For the people involved, the toll was concrete. Firewalk Studios, founded with serious talent and bought by Sony at the top of the live-service boom, ceased to exist; Neon Koi went with it; around 210 people were laid off. The intellectual property sits dormant, the servers gone, with no revival planned — a near-total write-off of a decade-adjacent effort. In an industry that has spent years convincing itself that the live-service model is where the money is, Concord stands as the most expensive single argument that it is also where the money goes to disappear.
Lessons
- Do not enter a saturated, free-to-play genre with a long-gestating paid product; "we have a big budget and a logo" is not a substitute for a reason players should switch.

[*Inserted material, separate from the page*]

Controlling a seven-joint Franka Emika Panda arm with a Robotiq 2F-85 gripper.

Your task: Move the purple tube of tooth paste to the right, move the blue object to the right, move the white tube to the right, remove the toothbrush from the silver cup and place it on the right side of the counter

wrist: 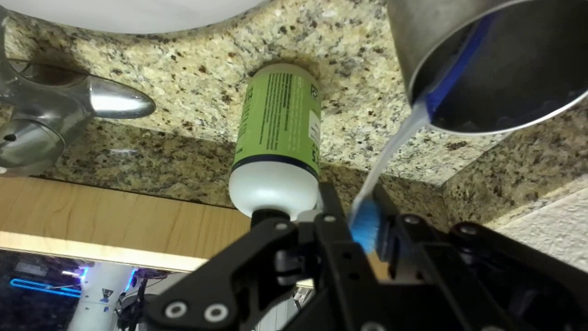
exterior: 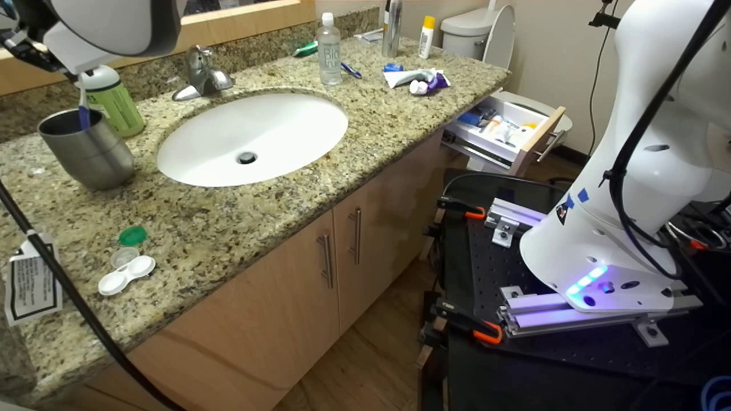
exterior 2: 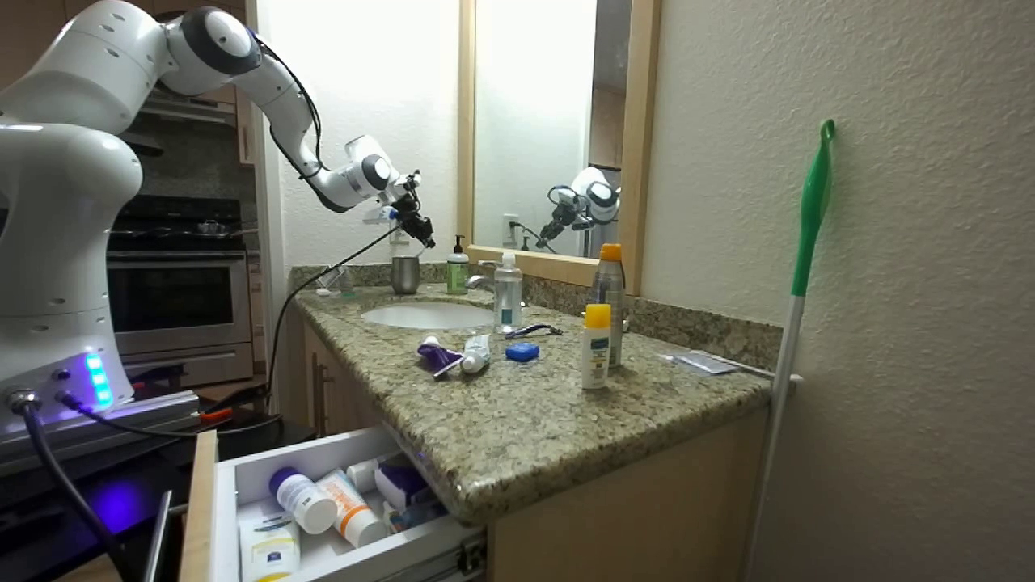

- Live-service is a hit-or-nothing economy — model the downside as total, because a multiplayer game without a population does not just underperform, it cannot function at all.
- Treat development time as risk, not investment: the longer the build, the more likely you are launching into a market that has moved past you, with no time left to adjust.
- When a launch fails this completely, fail fast and fail clean — Concord's immediate shutdown and full refunds were the one decision in the whole affair that aged well.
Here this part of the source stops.